Yeah, sure. So I’m a partner at Trust Insights, a marketing analytics firm. We say that we light up dark data. We’re kind of data detectives, we help people figure out what’s working in their marketing, what’s not working, where to go next.
But my career path has been kind of crazy. I mean, as far as marketing tech, I’ve been in the startup world since about 97. And have gone through what this is like my seventh startup.
We’re actually three years in I mean, we’re well beyond startup phase, but I’ve kind of cycled through a number of times. And then before that, my background was actually economics. I graduated with a degree in econ. So I’ve always come at the marketing thing from the quantitative analysis side and tried to automate as much as possible. So yeah, it’s been a long, crazy path and a bunch of wild pitstops along the way, but everything with trust insights is going well.
Marketing Over Coffee
And then most of what we do at Trust Insights originally started, when I was working with Christopher Pen, we started this podcast Marketing Over Coffee about, it’s going on, like 15 years now.
But every week we talk about marketing and tech, and that has just kind of finally gotten to a point where it brings in clients, for us. For Trust Insights. We have a reputation as knowing about and keeping an eye on what’s going on in what’s changing, because this space is so crazy and dynamic. That has helped us build the community that we’re able to kind of trade ideas with and talk about what’s going on with Martec, and it works well.
Awesome. Okay, so you guys, you do a lot of work with predictive analytics. And I mean, it’s a nice buzzword. I don’t think a lot of people really know like, what is that? What does that amount to in the real world? So I think let’s, let’s just start there. So when you guys are talking about predictive analytics, like what are you looking at? And what can you help people forecast?
What is Predictive Analytics?
Yeah, the most common thing that we do for predictive is topic analysis. We’ll go take a look at grab a library of terms. Our chief data scientist, Christopher Pen will run that against a number of models that he has.
The most common example that we use, we have a blog post, we update every year called the cheese report, where we look at all the cheeses in the market, and we come up with the calendar for the next 12 months that says, Okay, these are when specific cheeses are going to be hot and moving. And so as somebody who’s creating content for a website, if you were in the cheese industry, you know that come May and June, you better be teeing up all your content and videos about halloumi. And I didn’t even know halloumi was a thing until I read the cheese report.
Predictive Analytics Example
As we dug in, it’s a grillable cheese. So it always peaks in the summers, when people are looking for halloumi recipes or want to buy Hulu me, it’s because they’re getting ready to throw it on the grill in July and August. And so and then, you know, as you keep digging into the data, you’ll see mozzarella is on fire or on Christmas time, cheddar right around New Year’s as everybody’s doing parties, monterey jack comes in around the Superbowl when people are making nachos.

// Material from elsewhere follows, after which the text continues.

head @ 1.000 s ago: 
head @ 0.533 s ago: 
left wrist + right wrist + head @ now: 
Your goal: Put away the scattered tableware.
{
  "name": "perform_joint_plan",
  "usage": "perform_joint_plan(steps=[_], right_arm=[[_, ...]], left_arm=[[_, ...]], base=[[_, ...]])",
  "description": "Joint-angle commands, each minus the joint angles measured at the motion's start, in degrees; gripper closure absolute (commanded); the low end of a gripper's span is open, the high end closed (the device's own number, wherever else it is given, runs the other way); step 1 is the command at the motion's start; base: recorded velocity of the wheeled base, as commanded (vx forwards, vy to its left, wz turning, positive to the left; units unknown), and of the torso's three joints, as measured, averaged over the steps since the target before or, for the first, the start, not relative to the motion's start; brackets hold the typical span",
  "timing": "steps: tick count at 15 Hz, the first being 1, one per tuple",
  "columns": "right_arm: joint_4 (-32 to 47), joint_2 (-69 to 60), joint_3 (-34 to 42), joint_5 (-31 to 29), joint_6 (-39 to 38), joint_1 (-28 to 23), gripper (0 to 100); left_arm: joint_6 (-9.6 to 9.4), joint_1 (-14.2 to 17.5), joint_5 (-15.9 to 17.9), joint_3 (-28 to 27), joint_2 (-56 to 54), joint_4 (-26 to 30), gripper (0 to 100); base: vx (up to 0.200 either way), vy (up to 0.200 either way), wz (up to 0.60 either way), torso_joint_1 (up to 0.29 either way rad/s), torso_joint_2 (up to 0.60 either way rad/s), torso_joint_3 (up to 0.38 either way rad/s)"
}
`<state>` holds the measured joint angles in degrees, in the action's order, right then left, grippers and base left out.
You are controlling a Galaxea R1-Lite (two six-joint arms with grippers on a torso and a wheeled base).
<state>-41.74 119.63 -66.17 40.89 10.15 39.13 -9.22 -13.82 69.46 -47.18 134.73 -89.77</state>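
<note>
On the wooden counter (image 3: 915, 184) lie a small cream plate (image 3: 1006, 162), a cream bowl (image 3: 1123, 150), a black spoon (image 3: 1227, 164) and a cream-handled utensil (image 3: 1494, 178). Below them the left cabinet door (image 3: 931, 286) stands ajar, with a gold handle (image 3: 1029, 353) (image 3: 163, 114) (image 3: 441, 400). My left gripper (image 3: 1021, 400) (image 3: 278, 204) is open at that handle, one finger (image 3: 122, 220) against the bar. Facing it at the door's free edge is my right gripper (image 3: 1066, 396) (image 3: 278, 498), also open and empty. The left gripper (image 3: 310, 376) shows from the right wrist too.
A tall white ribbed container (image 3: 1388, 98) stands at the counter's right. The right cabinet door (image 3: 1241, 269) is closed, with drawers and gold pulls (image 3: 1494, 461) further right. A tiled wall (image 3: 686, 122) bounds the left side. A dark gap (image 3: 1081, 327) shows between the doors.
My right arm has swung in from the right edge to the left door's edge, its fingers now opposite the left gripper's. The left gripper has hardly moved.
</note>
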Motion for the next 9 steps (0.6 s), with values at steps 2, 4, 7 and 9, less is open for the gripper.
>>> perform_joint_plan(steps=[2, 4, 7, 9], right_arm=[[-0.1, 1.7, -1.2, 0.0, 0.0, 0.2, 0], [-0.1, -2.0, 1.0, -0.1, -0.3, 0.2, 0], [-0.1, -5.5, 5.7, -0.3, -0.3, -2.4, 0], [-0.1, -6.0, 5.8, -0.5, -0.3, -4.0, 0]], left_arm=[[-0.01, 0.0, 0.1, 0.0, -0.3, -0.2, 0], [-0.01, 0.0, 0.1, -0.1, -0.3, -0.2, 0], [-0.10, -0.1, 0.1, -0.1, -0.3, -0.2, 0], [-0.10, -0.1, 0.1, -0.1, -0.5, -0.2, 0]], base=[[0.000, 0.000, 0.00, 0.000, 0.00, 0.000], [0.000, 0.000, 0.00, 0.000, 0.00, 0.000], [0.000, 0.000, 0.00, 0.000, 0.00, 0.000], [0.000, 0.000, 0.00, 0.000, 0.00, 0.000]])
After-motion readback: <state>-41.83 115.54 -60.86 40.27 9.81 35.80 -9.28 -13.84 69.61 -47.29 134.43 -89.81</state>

The idea is that by looking at all this data, and looking ahead, you can predict the future and say, Hey, we want to drop our content, you know, on these weeks, because we know there’s going to be demand the week following that. We will have had content in place for a couple of weeks before the surge hits.
You know, these models can be applied to anything. I mean, if you have enough sales data, you can look and say, get an idea for maybe what your seasonal sales cycle will be. But we often find in b2b that there’s just not enough data to really get effective models going.
But you know, as far as like applying that same model to other stuff. Women’s shoes, we have a client that uses the women’s shoes fashion report, so they know six to three months out from Black Friday, what’s gonna be hot in specific kinds of shoes and where to go.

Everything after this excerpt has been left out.